Redacción | NYL.- La ciudad de Nueva York enfrenta uno de los mayores desafíos laborales de su historia moderna debido al acelerado avance de la inteligencia artificial (IA). Un reciente informe presentado por la contraloría de la ciudad advierte que más de 110,000 empleos del sector privado podrían desaparecer en los próximos años si la automatización continúa expandiéndose al ritmo actual.
El reporte, dado a conocer por el contralor Mark Levine, analiza distintos escenarios sobre el impacto de la IA en la economía neoyorquina entre 2025 y 2030. El escenario más preocupante prevé la pérdida masiva de puestos de trabajo en áreas administrativas, servicios financieros, tecnología, atención al cliente y oficinas corporativas, sectores que históricamente han sostenido gran parte de la economía de Manhattan y otros distritos.
Según el documento, Nueva York sería la ciudad estadounidense más vulnerable a los cambios provocados por la inteligencia artificial debido a su fuerte dependencia de empleos de oficina y actividades financieras. Levine afirmó que “no hay ciudad más expuesta a la IA que Nueva York”, al tiempo que advirtió que la transformación podría ocurrir en apenas tres a cinco años, mucho más rápido que otras revoluciones tecnológicas del pasado.
No obstante, el informe también plantea escenarios más optimistas. En uno de ellos, la IA aumentaría la productividad económica y permitiría crear hasta 52,000 nuevos empleos por año, especialmente en sectores relacionados con programación, análisis de datos, ciberseguridad y desarrollo tecnológico.
Expertos consideran que el mayor riesgo lo enfrentarán los jóvenes profesionales y trabajadores administrativos que realizan tareas repetitivas susceptibles de automatización. Incluso, el estudio señala que por primera vez los universitarios jóvenes presentan tasas de desempleo superiores a las de trabajadores sin títulos académicos.
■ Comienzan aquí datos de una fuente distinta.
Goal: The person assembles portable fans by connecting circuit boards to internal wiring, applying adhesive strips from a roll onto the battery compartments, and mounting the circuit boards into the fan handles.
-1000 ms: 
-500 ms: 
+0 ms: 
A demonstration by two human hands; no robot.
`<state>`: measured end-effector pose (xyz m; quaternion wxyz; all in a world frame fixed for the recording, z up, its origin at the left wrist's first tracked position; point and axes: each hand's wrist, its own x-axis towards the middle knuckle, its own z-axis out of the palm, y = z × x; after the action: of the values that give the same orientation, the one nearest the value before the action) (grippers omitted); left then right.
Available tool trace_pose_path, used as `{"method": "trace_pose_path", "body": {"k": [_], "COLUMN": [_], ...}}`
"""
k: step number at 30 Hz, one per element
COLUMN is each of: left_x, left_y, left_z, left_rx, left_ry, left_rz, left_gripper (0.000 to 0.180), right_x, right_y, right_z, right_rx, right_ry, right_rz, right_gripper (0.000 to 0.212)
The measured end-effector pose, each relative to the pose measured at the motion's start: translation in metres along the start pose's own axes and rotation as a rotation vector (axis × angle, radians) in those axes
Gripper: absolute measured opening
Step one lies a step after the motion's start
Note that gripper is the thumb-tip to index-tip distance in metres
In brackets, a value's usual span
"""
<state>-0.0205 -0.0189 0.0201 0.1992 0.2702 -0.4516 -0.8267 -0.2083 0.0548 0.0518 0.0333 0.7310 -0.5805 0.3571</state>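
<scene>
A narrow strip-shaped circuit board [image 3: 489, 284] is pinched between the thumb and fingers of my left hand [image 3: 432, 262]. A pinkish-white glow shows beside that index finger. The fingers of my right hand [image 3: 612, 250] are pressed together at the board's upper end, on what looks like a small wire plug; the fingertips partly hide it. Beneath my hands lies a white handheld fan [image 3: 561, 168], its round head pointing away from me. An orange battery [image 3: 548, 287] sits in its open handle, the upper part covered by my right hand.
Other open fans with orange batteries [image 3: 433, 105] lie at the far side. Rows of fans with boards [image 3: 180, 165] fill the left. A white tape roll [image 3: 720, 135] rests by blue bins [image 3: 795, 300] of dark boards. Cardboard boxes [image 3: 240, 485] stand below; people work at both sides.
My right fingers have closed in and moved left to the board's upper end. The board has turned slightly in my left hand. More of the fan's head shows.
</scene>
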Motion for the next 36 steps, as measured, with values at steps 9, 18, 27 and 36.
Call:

Ante este panorama, las autoridades municipales evalúan medidas para fortalecer programas de capacitación laboral y crear fondos de contingencia que permitan enfrentar posibles crisis económicas derivadas de la automatización. Mientras tanto, miles de trabajadores neoyorquinos observan con preocupación cómo la inteligencia artificial comienza a transformar el mercado laboral de la ciudad más grande del país.